In [None]:
# Importing Libraries
import numpy as np
import pandas as pd
import seaborn as sns
import matplotlib.pyplot as plt
from sklearn.metrics import mean_squared_error


<H1>EDA and Regression</h1>

Here we will walk through doing a regression for a common example dataset, complete with walking through some common exploratory steps. This is representative of what we'd do in a real situation, just a simple version. As we go through this we want to:

<ul>
<li>Load and clean the data - make sure we've gotten rid of junk, fixed errors and blanks, corrected data type issues, etc...
<li>Explore the data - what does our data look like? Do we have consistent data? What are the distributions and correlations? Is there anything that may make us adjust or correct before proceeding?
<li>Shape the data for prediction - prep whatever data we are going to use in a regression ready format.
<li>Perform regression.
<li>Examine results
</ul>

For the cleaning and exploring steps especially, we aren't really following a specific set of actions. We want to look at the data, and see if there's anything to change - some data may need cleaning, some won't; some data may have features we want to remove or change, some won't. We basically just want to look for anything that might lead us to adjust our approach away from just using all the data unchanged - this example isn't super dirty/complex, so we won't be doing an overwhelming amount of action here. This process is something we get better at with time, practice, and more ML tools. 

In [None]:
# Importing the Dataset
df = pd.read_csv("auto-mpg.data",delim_whitespace=True, names=["MPG","Cylinders","Displacement","HP","Weight","Acceleration","Year","Origin","Name"])
df.head()

In [None]:
#Get some info
df.info()

I'll set the two categorical values as categorical.

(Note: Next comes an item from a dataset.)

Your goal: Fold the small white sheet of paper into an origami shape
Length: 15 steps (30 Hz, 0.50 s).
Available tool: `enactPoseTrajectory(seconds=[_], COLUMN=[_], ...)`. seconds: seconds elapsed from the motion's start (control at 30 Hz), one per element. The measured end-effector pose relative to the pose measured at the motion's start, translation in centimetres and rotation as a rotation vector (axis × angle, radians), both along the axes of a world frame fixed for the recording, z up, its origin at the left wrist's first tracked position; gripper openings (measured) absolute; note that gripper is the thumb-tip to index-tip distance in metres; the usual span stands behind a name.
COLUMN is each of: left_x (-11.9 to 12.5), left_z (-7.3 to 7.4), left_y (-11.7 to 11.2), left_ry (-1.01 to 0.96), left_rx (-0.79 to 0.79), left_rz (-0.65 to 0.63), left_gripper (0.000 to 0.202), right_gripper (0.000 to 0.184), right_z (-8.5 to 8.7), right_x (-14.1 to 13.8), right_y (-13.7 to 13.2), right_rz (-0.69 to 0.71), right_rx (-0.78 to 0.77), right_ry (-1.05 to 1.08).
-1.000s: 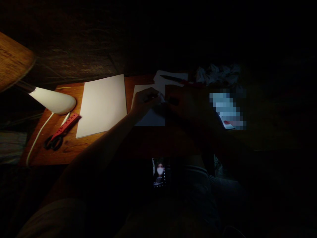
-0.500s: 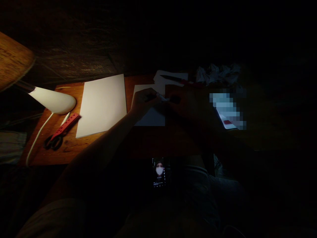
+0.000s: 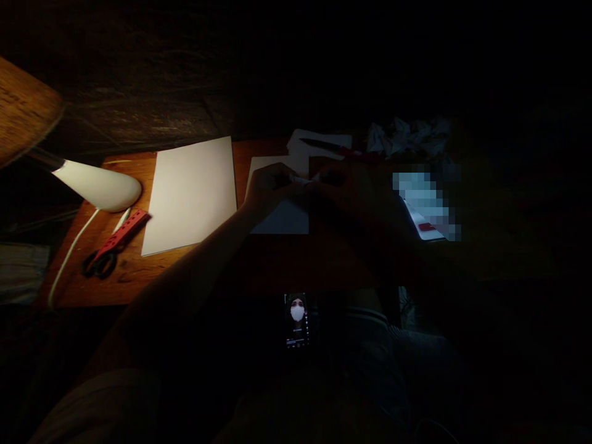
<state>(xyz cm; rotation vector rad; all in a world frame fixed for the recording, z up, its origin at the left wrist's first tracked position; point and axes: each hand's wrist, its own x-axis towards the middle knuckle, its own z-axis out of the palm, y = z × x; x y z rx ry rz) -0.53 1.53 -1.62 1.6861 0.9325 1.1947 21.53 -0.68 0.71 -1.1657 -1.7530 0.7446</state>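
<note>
Between my two hands is a small folded piece of white paper [image 3: 303, 180], pinched from both sides; its exact shape is lost in the dark. My left hand [image 3: 268, 182] closes thumb and fingers on its left end. Deep in shadow, my right hand [image 3: 337, 185] grips the other end. Both are above a white sheet [image 3: 282, 219] on the wooden table. Behind them a dark-bladed knife with a red handle [image 3: 324, 147] rests across another piece of paper [image 3: 305, 135].
A large stack of white paper [image 3: 192, 197] lies left of centre. Farther left are a lamp [image 3: 99, 185], a red power strip [image 3: 123, 233] and black-handled scissors [image 3: 104, 265]. Folded white paper shapes [image 3: 407, 137] sit back right, near a lit phone [image 3: 428, 209]. Another lit phone [image 3: 297, 324] is below the table edge.
My hands have shifted slightly, and the folded paper between them has turned from slanted to more level. The other things stay where they were.
</note>
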Motion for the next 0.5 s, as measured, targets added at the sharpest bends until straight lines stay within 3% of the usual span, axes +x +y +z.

This isn't required, but it will tell some things (e.g. pairplot, describe) to treat it as a categorical variable. 

Having correctly identified datatypes may or may not make a difference in terms of whether or not things will work, but it is good practice and will make some functions work more as we'd expect. 

In [None]:
# Converting the variables to the correct types

#We'll need this once we notice the error below
#df = df[df["HP"]!="?"]

df['Cylinders']=df['Cylinders'].astype('category')
df['Origin']=df['Origin'].astype('category')
df['HP']=df['HP'].astype('float64')
df.info()


In [None]:
#visualize pairplot
sns.pairplot(df)

There are only a few things that we might need to be attentive of in the pairplot. For the most part the data looks unremarkable:
<ul>
<li>Some colinearity between weight, displacement, and HP. We can address that later on. 
<li>MPG (the target) looks to have a non-linear relationship with those varaibles. We'll consider things like that next time. 
</ul> 

We can look at boxplots and counts for the categorical varaibles. the countplot is basically just a simple hist for categorical data. 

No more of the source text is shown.